60 mM MgCl2 400 mM Tris-HCl (pH 7.5) 20 mM spermidine-HCl

20x cap/NTP mix

10 mM CTP 10 mM ATP 9 mM UTP 2 mM GTP 20 mM G(ppp)G Cap Analog (New England Biolabs)

G-50 column

Hydrate 5 g Sephadex G-50 beads (Sigma Aldrich) in 100 ml deionized H2O. DEPC-treat for 30 min. and autoclave. Store incomplete stock at room temperature. Before use, add the following RNase-free solutions: 0.5 ml 0.2 M EDTA 1 ml 1 M Tris pH 8.0 0.5 ml 20% SDS Store complete G-50 solution at 4 ° C. Remove and discard the plunger from a 3 ml syringe (BD Biosciences) and place the barrel of the syringe into a 15 ml conical tube (Corning). Plug the syringe with a small amount of glass wool (a plug about half the size of a penny). Swirl complete G-50 solution to resuspend beads.

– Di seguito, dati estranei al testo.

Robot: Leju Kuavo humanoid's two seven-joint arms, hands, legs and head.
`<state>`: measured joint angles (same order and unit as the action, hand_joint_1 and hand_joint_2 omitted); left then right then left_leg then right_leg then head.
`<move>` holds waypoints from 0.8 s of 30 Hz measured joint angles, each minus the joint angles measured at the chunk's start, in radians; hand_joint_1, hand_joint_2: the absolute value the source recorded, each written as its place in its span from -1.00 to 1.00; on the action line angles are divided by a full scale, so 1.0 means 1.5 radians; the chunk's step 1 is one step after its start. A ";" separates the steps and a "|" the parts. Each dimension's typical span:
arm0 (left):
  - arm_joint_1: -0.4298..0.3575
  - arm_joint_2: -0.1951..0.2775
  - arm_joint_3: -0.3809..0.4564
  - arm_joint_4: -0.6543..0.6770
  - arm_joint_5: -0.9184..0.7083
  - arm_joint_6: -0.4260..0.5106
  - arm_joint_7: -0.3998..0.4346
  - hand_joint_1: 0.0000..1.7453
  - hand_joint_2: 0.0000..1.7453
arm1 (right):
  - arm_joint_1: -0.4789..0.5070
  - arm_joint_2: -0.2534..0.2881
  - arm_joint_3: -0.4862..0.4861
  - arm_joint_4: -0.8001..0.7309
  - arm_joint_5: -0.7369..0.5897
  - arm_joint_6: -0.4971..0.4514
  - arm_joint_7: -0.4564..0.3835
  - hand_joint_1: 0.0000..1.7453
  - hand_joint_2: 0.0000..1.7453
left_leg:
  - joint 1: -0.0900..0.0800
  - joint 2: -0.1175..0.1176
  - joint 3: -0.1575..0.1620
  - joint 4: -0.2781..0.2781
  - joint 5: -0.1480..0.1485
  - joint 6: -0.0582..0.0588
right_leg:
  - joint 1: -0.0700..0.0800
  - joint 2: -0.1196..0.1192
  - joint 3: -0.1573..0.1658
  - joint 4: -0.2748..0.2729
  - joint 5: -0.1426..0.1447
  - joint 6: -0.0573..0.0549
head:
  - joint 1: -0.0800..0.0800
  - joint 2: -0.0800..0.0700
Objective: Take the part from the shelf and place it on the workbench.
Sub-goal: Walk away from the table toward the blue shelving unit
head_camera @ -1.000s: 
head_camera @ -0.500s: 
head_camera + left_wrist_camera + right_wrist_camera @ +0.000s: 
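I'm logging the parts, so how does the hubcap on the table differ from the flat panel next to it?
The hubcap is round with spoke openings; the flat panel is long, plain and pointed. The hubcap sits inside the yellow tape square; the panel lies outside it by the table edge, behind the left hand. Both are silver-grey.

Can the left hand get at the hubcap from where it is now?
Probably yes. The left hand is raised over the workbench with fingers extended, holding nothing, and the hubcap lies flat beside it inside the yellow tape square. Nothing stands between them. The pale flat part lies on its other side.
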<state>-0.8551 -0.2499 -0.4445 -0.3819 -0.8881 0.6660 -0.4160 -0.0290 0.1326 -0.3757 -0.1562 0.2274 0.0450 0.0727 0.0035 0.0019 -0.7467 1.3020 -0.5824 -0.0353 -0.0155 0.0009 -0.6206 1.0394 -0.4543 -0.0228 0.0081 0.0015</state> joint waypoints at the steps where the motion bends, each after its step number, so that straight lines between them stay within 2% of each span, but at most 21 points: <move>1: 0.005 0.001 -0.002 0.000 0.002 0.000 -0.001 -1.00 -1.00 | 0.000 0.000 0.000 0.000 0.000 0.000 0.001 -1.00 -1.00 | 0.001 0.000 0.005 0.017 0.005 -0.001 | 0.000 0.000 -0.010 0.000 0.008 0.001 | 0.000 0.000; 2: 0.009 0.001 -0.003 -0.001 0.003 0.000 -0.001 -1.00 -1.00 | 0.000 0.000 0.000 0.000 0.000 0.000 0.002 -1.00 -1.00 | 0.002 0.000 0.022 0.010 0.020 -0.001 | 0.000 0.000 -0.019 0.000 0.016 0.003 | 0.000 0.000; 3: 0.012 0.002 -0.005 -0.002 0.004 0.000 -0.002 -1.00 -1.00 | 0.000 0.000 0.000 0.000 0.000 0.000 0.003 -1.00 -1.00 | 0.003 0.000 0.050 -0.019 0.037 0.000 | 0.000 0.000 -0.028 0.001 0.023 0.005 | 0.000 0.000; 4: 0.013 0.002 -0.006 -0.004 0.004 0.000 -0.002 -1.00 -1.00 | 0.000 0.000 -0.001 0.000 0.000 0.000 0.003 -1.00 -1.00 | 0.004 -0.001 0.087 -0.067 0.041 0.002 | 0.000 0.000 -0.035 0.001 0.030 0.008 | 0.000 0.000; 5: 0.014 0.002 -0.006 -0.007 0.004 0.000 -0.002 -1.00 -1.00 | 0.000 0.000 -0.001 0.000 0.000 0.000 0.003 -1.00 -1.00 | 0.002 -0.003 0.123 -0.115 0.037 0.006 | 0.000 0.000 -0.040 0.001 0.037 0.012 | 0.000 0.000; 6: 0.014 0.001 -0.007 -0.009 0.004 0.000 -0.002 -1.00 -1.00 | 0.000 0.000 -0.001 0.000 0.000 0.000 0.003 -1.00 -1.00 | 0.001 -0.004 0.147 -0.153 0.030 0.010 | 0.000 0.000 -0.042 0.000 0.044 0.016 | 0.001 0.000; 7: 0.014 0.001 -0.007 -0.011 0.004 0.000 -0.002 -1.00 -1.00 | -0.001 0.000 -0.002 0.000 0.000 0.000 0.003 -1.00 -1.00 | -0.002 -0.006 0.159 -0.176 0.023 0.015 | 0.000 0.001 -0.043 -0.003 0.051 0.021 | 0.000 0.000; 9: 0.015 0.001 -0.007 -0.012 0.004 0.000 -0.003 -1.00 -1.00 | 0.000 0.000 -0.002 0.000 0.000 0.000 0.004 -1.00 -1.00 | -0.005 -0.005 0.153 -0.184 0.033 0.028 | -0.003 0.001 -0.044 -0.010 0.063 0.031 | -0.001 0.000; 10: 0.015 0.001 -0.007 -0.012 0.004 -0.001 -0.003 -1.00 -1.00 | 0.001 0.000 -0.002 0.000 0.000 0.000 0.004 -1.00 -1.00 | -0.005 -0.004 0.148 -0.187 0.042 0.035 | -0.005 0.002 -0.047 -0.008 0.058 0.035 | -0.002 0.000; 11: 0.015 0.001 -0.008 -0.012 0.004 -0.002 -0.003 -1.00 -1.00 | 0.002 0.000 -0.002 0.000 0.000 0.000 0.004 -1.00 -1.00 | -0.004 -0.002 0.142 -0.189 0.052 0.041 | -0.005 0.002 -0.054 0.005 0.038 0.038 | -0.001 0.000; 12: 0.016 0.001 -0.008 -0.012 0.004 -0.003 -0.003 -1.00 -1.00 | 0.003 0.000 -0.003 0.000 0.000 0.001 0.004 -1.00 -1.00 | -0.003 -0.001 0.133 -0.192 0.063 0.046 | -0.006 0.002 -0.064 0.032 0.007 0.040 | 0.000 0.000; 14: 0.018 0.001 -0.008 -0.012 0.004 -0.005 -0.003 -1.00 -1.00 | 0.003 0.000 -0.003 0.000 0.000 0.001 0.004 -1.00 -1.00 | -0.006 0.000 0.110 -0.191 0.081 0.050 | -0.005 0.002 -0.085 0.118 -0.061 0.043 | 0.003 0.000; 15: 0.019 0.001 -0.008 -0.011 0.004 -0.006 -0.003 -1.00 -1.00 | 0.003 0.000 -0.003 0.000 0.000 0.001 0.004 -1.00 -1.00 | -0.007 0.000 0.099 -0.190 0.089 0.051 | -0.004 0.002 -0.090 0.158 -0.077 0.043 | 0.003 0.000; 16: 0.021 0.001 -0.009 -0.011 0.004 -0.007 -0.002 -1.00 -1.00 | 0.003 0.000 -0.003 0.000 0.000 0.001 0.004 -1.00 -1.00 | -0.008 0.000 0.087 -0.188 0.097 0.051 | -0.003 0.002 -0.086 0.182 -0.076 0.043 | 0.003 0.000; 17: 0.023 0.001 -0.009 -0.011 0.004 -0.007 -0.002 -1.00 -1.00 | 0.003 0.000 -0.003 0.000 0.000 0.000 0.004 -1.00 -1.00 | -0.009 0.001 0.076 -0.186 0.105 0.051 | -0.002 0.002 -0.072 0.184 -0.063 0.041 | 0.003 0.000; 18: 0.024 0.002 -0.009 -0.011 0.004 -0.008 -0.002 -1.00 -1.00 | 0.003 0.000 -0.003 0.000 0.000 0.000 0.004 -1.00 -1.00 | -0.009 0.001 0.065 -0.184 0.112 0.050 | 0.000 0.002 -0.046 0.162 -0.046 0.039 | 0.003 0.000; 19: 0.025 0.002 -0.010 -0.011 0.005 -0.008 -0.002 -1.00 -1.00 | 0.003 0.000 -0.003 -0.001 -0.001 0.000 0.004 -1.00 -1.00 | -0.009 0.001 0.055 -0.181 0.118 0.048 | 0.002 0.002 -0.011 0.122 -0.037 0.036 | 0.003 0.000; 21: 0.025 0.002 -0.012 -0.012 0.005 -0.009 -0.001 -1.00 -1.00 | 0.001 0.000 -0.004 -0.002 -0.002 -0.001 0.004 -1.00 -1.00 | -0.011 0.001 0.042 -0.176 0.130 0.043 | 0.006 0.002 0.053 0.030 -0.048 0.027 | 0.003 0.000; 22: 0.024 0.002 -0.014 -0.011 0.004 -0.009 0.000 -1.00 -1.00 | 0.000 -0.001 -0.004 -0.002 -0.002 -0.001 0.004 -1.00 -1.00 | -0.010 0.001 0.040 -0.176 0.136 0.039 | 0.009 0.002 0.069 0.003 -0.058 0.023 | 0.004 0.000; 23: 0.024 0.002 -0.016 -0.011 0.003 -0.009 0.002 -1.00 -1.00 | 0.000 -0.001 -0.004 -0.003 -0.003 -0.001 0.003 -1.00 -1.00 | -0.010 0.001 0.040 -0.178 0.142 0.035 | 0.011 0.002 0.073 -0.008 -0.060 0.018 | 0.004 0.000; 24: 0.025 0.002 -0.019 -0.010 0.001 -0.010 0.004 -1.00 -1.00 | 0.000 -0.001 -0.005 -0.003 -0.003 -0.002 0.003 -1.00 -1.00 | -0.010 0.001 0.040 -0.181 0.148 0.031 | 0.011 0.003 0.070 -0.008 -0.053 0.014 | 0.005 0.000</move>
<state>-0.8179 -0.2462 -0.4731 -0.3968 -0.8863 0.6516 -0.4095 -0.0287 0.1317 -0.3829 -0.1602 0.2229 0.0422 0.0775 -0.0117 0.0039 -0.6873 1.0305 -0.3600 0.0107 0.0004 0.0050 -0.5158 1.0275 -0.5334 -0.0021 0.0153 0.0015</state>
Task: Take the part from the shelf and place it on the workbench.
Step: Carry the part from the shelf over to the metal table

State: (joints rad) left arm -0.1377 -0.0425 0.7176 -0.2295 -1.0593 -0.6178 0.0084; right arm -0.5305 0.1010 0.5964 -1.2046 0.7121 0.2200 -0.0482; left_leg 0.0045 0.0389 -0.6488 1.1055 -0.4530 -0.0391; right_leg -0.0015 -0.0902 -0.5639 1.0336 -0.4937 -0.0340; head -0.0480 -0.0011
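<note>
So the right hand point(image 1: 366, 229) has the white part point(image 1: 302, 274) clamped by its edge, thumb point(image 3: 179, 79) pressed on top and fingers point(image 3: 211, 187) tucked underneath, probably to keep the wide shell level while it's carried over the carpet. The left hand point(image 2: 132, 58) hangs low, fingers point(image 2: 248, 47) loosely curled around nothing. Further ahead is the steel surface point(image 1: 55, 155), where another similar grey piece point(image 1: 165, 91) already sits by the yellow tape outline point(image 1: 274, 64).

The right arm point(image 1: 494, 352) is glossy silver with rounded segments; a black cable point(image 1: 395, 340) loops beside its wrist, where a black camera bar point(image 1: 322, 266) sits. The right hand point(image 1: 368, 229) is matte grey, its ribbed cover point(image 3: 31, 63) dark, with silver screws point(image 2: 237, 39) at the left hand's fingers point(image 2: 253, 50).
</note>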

Add 2 ml G-50 solution to the empty column. Spin for 1 minute at 1,000 x g in benchtop centrifuge. Add 200 μl DEPC-treated deionized H2O to each column. Spin. Repeat wash twice more for a total of three washes. Remove syringe barrel to a fresh 15 ml conical tube.

Collagenase solution

75 mg collagenase from Clostridium histolyticum (Sigma Aldrich) 25 ml 0.1 M KPO3+ (pH 7.4)

MBSH buffer

88 mM NaCl 1 mM KCl 2.4 mM NaHCO3 0.82 mM MgSO4 X 7H2O 0.33 mM Ca(NO3)2 X 4H2O 0.41 mM CaCl2 X 6H2O 10 mM HEPES (pH 7.6)

Oocyte Culture Medium

50% L15 medium 15 mM HEPES (pH 7.6) 1 mg/ml insulin 100 mg/ml gentamicin 50 U/ml nystatin 50 U/ml penicillin 50 mg/ml streptomycin

MEMFA solution

0.1 M MOPS (pH 7.4) 2 mM EGTA 1 mM MgSO4 3.7% formaldehyde

Computing RNA yield

Determine CPM in "input" and "incorporated" samples using a standard scintillation counter. incorporation = ("incorporated") / (10 x "input") Typical incorporation values range between ~0.03 and 0.10. Maximum theoretical yields for different polymerases: T7, T3, SP6 - 2.64 μg Reaction yield in μg = (maximum yield of polymerase used) X (incorporation) Dilute RNA to 50 nM = (μg RNA) / 320 / (length of RNA in bases) / (5X10-8) The reaction usually yields ~50-100 μl of RNA at 50 nM.